This document covers the development workflow, testing strategy, and test fixture management for the Unicode PDF rendering project. It should be read alongside unicode-pdf-rendering.md (design) and unicode-pdf-rendering-todo.md (task checklist).
unicode-pdf-rendering is the long-running integration branch for this feature. All phase work branches off it and merges back into it. Only when the full feature is complete and stable does unicode-pdf-rendering get merged to master.
master
└── unicode-pdf-rendering ← integration branch (base for all phase work)
├── unicode/phase1-tounicode
├── unicode/phase2-type0-font
├── unicode/phase2-glyph-recorder
├── unicode/phase3-remove-codepage-path
├── unicode/phase4-subsetting
└── unicode/phase5-cff
Each phase branch should be focused enough that its PR is reviewable in a single sitting. Phases 2 and 4 are large enough to warrant multiple PRs, each merging into unicode-pdf-rendering.
When rebasing or merging updates from master into unicode-pdf-rendering, do so deliberately — don't pull in unrelated changes mid-phase.
- One logical change per commit. Prefer small, buildable commits over large all-at-once ones.
go build ./...andgo test ./...must pass at every commit.- Commit messages: imperative mood, present tense. Lead with the package or subsystem (
ttf:,pdf:,codepage:).
- Phase PRs target
unicode-pdf-rendering, notmaster. - Reference the relevant phase from the design doc in the PR description.
- Include a brief test plan: what was manually verified beyond the automated tests.
- The CI workflow (
.github/workflows/ci.yml) must be green before merging. - The final PR merging
unicode-pdf-rendering→mastershould include a summary of all phases completed.
The existing CI workflow runs go build ./... and go test ./.... For the new Unicode work, tests that depend on system fonts must either skip gracefully when fonts are absent or use in-repo test fixtures (see below). CI should pass on a clean Linux runner with no fonts installed.

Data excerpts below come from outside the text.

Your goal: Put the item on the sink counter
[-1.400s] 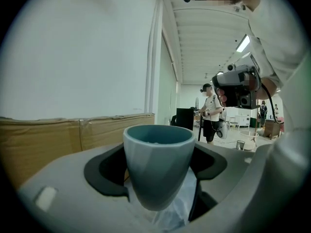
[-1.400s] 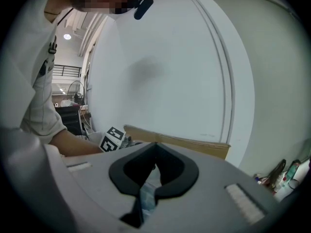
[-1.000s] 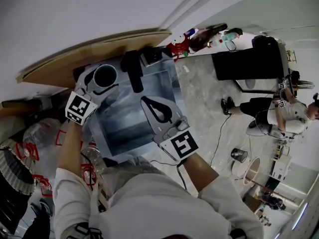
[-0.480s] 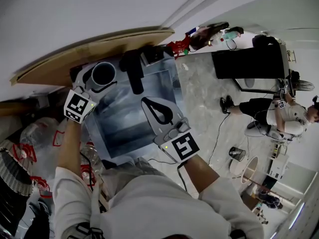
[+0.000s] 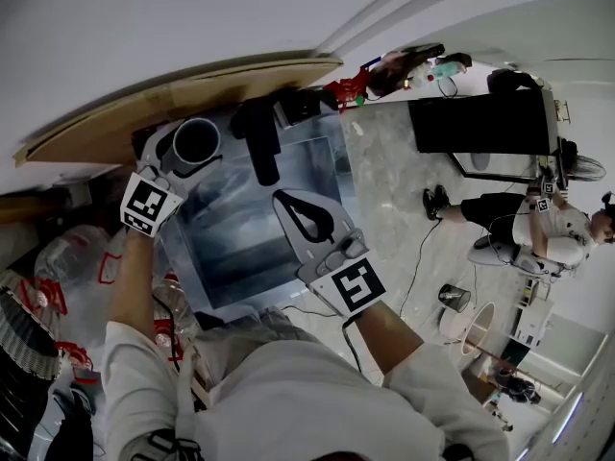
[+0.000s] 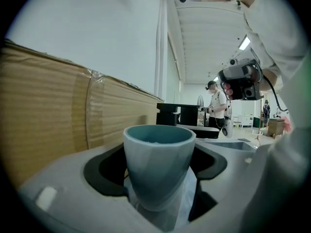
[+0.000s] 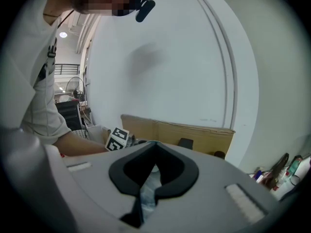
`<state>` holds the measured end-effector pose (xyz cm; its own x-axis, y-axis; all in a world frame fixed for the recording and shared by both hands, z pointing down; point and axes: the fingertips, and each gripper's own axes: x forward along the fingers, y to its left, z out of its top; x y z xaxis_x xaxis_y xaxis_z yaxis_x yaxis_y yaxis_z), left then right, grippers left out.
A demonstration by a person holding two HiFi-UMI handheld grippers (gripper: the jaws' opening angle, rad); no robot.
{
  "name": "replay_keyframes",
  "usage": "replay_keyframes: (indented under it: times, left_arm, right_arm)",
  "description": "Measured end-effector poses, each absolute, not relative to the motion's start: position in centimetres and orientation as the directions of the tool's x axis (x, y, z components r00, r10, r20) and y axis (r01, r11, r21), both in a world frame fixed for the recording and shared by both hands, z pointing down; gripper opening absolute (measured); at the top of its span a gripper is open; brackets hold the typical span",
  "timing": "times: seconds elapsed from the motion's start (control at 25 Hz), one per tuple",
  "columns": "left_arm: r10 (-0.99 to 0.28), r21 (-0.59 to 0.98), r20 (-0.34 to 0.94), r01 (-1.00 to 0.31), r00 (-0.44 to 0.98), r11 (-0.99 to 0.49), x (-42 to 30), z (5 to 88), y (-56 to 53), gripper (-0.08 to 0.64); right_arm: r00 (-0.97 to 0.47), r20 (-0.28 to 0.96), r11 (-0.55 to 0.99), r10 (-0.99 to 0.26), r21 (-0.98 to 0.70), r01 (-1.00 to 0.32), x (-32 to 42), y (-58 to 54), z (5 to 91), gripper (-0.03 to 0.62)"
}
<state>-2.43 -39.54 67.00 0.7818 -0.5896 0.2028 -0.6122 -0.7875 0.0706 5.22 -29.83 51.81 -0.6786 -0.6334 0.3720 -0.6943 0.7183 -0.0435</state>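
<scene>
At the sink's (image 5: 245, 233) far corner, I should lower the cup (image 6: 156, 166), clamped in my left gripper (image 5: 188, 150), upright and slowly, with my right gripper (image 5: 306, 217) closed and empty.

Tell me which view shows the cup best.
The left gripper view: the cup fills the centre, close up, with its teal rim and tapered wall plain. The head view shows it only from above, small, as a dark round mouth. The right gripper view does not show it clearly.
</scene>
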Motion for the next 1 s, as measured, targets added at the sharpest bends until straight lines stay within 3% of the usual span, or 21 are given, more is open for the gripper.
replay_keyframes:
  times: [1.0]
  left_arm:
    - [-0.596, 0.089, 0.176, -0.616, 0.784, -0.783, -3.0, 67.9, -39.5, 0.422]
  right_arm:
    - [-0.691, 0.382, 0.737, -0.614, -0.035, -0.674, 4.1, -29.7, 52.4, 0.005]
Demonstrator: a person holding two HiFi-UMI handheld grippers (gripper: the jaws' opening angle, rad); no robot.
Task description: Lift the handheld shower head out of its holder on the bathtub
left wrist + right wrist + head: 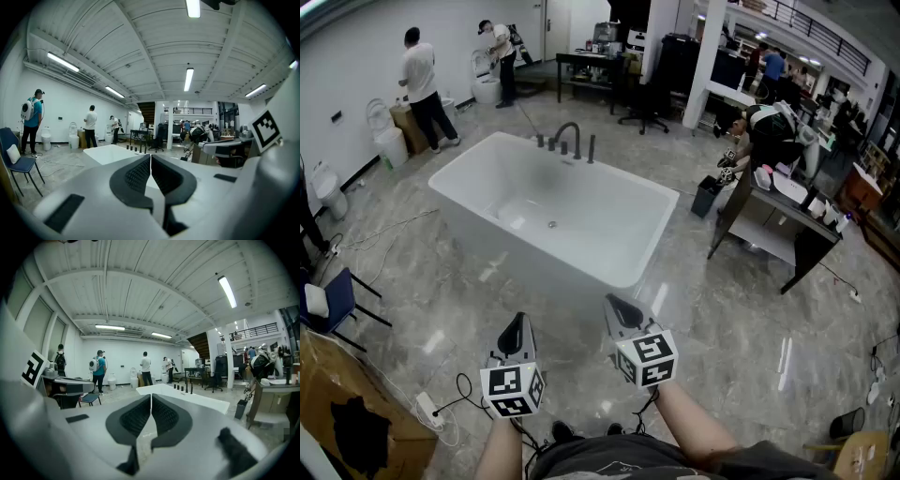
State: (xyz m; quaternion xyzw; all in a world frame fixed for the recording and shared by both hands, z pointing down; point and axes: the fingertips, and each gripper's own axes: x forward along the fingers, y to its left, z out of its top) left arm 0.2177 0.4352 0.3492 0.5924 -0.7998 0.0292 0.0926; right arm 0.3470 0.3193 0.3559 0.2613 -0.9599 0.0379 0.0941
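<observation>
A white freestanding bathtub [628, 267] stands on the grey floor ahead of me. A row of dark fittings sits on its far rim, with an arched spout [567, 131]. At the row's right end a slim dark upright rod, the handheld shower head [592, 148], stands in its holder. Both grippers hang low, well short of the tub's near side. My left gripper [517, 323] is shut and empty, and my right gripper [614, 305] is the same. In the left gripper view the pads meet at the left gripper [150, 157], with the tub [110, 152] beyond. The right gripper [151, 396] also faces the tub [187, 397].
A dark desk [787, 202] with clutter stands right of the tub, with a black bin [706, 197] beside it. At the left are a blue chair [337, 295], a cardboard box [347, 412] and a power strip [427, 410] with its cable. People work by toilets [389, 141] at the far wall.
</observation>
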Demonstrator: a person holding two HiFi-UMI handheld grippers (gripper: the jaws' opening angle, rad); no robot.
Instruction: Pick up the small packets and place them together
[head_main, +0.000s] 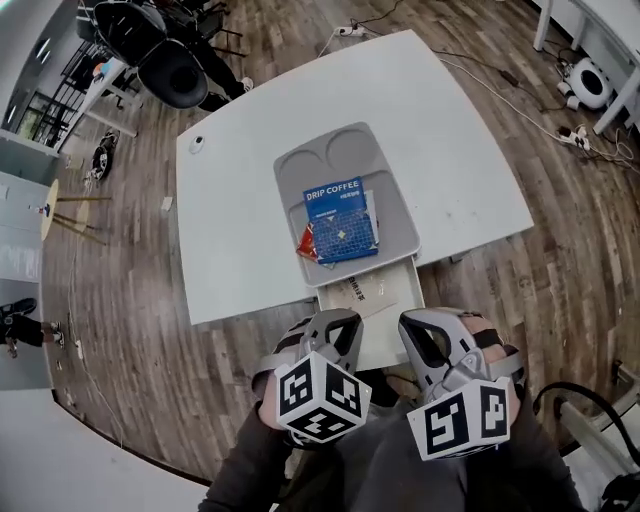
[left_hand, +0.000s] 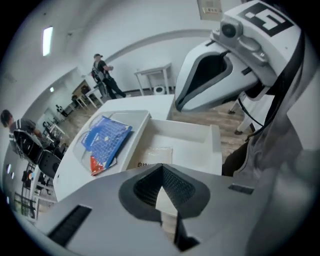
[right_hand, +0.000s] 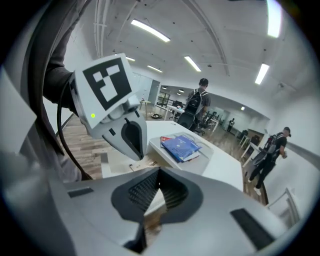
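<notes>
White table (head_main: 230, 250) bearing grey tray (head_main: 395, 225), blue packets (head_main: 340, 222) stacked. We are holding left gripper (head_main: 335, 320), right gripper (head_main: 425, 325) empty, jaws together. Risk: reaching in unopened, knocking stack apart.

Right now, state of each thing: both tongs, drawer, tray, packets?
Left tongs: shut, empty.
Right tongs: shut, empty.
Drawer: open, a clear packet flat inside.
Tray: on the table, holding packets.
Blue Drip Coffee packet: flat in the tray.
Red packet: flat, partly under the blue one.
</notes>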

The codebase has two distinct kinds of tests today:
- Pure serialisation tests (
pdf/objects_test.go,codepage/codepage_test.go) — no external dependencies, fast, always pass. These are the gold standard and should be the primary form for new code. - System-font integration tests (
ttf/font_test.go,ttf_fonts/ttf_fonts_test.go) — depend on specific files at/Library/Fonts/. These skip when the fonts are absent, which means they never run in CI. They also encode exact glyph counts and metric values for a specific font version.
The new Unicode work should avoid the second pattern. All font-dependent tests should use in-repo test fixtures — small, version-controlled font files with known, stable contents.

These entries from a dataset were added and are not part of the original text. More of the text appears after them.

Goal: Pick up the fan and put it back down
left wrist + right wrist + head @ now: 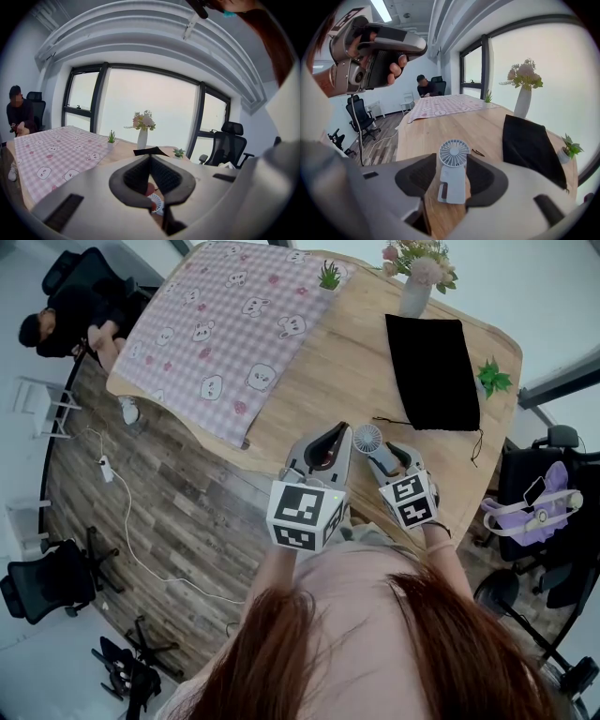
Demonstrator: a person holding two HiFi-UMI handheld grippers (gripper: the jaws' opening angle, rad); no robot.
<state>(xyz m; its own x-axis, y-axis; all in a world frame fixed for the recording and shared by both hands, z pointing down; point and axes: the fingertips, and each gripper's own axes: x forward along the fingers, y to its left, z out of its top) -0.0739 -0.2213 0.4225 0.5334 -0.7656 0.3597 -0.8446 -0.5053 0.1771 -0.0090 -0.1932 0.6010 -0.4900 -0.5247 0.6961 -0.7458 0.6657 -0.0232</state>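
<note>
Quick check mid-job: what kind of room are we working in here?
Most likely an office meeting room. A long wooden table fills the middle, a black office chair stands beside it, and tall windows run along one wall.

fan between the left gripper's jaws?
No, the fan sits between the parted jaws of the right gripper, as its own view shows.

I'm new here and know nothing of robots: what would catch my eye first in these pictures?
A small white fan lies on the wooden table between the open right tongs. Beyond it, a pink bear-print cloth covers the table's left end, and a black pouch lies right.
</note>
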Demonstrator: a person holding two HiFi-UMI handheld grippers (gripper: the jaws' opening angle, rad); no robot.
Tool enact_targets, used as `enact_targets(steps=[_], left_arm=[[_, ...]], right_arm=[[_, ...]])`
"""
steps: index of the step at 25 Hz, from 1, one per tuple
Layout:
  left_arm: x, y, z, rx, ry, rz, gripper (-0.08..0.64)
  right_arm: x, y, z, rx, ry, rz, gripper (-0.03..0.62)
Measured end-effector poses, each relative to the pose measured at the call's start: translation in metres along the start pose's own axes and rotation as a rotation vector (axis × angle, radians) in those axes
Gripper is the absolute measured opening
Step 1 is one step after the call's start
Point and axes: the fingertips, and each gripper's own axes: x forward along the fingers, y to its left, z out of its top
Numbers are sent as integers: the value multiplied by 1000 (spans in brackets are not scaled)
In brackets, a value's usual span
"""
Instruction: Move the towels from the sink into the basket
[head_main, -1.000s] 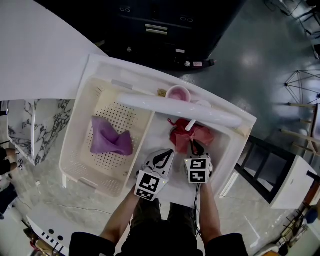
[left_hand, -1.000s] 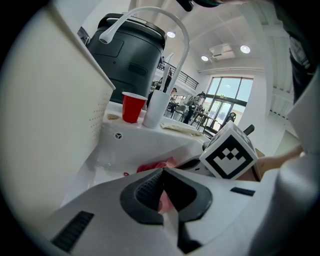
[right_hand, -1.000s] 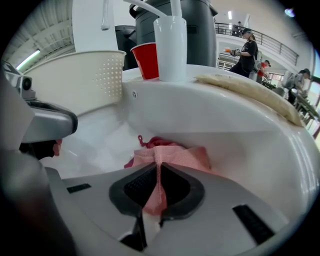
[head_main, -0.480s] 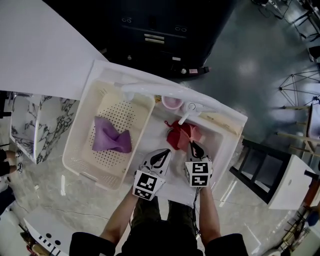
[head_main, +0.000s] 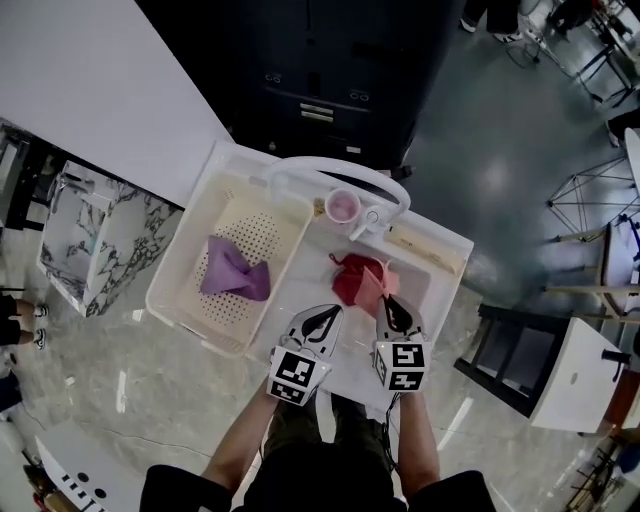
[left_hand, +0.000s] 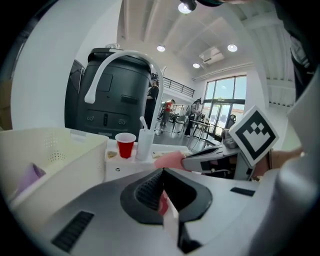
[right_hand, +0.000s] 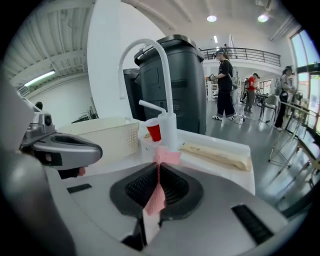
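Below the head camera, a white sink (head_main: 440, 262) holds a cream perforated basket (head_main: 180, 290) in its left half, with an arched white faucet (head_main: 335, 168) at the back. A purple towel (head_main: 235, 272) lies crumpled on the basket floor. A red towel (head_main: 358, 282) sits bunched in the sink's open right half, with both grippers at its near edge. The left gripper (left_hand: 162, 172) has its fingers pressed together on a red fold. The right gripper (right_hand: 159, 167) pinches a pink-red corner, which pokes out past its tips. A red cup (left_hand: 125, 145) stands beside the faucet base.
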Motion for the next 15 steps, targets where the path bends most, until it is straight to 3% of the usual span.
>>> enact_targets(steps=[15], left_arm=[[-72,-24,78,54,-165,121,5]], right_arm=[[-110,27,81,-64,-223,46,38]])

| Category | Location convention | Dependencies | Run in CI |
|---|---|---|---|
| Unit — pure logic | *_test.go alongside source |
None | Yes |
| Unit — fixture font | testdata/ subfolder per package |
In-repo font files | Yes |
| Integration — system font | *_test.go with t.Skip guard |
System fonts | No (skip) |
| Golden file | testdata/golden/ |
In-repo reference output | Yes (compare) |
| Benchmark | Benchmark* functions |
May use system fonts | No (manual) |
ttf/testdata/
minimal.ttf # Smallest valid TTF with a handful of glyphs
minimal.ttc # Two-font TTC wrapping two copies of minimal.ttf
cjk-sample.ttf # Subset of a CJK font (a few dozen glyphs)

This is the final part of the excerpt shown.